WHAT YOU SHOULD DO
From the first line of the data through the line containing "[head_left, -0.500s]", transcribe each line exactly. Pictures do not belong in the copy.

========

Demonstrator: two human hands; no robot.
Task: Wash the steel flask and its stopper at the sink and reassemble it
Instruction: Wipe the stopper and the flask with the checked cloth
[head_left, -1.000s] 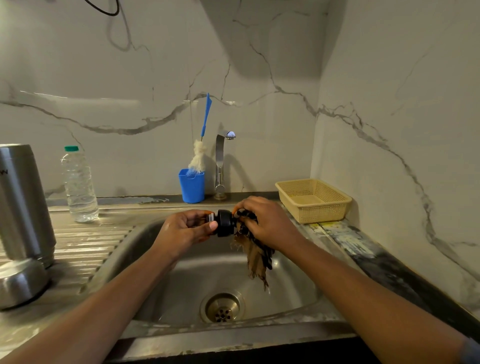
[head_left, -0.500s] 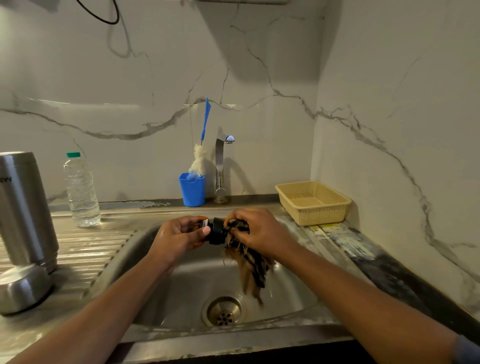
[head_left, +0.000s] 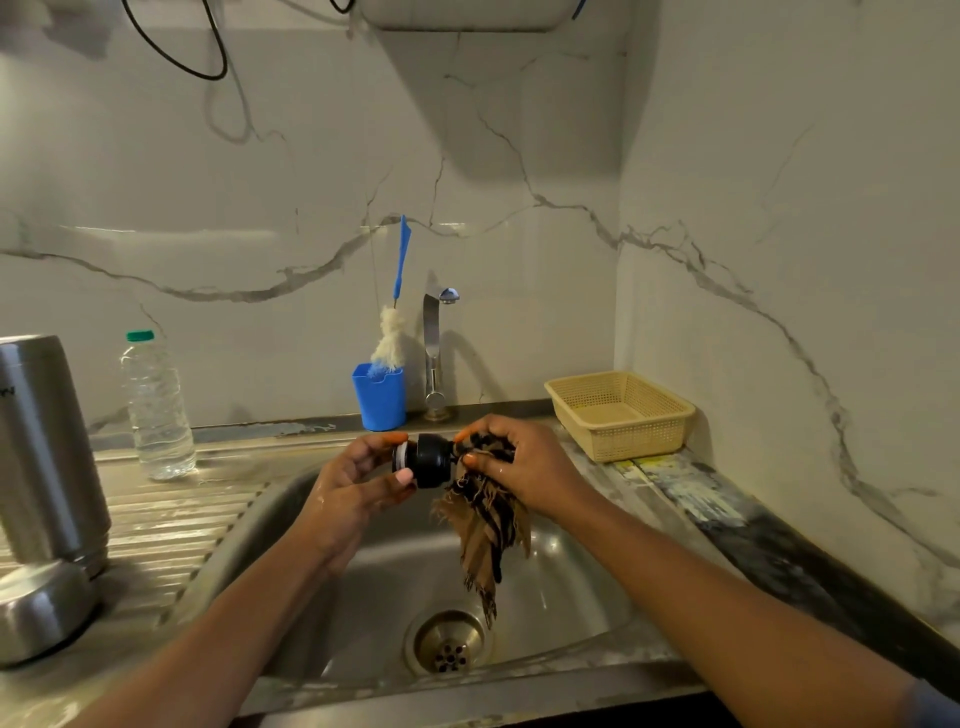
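Over the sink (head_left: 571, 597), stopper (head_left: 428, 460) meets cloth (head_left: 488, 530).
Left hand (head_left: 353, 488) pinches stopper, right hand (head_left: 524, 467) clutches cloth; flask (head_left: 47, 452) lettering unreadable, far left.

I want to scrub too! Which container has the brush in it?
The blue cup beside the tap: the brush stands in it. The yellow basket and bottle have none.

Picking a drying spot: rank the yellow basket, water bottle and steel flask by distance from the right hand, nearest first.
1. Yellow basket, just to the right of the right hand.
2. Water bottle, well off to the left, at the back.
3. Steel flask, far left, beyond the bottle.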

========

RESPONSE FOR THIS EXERCISE
Demonstrator: two human hands; no robot.
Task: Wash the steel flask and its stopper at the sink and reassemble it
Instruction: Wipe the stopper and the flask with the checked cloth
[head_left, -1.000s] 
[head_left, -0.500s] 

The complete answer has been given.